** Opening DATA BELOW block **

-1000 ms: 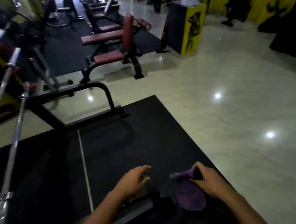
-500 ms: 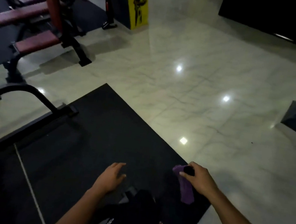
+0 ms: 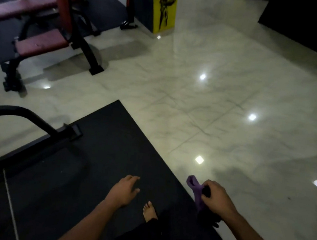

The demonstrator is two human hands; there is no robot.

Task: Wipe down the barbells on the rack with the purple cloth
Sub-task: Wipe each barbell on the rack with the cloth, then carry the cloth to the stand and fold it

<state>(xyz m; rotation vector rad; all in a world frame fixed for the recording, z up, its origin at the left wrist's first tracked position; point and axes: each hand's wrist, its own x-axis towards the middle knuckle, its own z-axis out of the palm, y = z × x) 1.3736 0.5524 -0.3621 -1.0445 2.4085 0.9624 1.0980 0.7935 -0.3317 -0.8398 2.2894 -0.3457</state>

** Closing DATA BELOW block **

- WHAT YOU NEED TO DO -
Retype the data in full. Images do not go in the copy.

- ANSWER SPACE -
-1000 ms: 
-500 ms: 
+0 ms: 

The demonstrator is two human hands; there is no robot.

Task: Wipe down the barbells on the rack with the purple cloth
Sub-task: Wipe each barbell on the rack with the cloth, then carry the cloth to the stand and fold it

<state>(xyz m; rotation vector rad; all in a world frame fixed for the recording, z up, its origin at the left wrist's first tracked position; point and axes: each hand's wrist, its own x-axis towards the middle knuckle, its own z-axis out of the palm, y = z × x) 1.3736 0.5524 -0.3621 -1.0445 2.4085 0.9624 1.0980 0.7935 -0.3317 -0.8398 2.2894 -0.3457</state>

No additional lines are needed for this answer.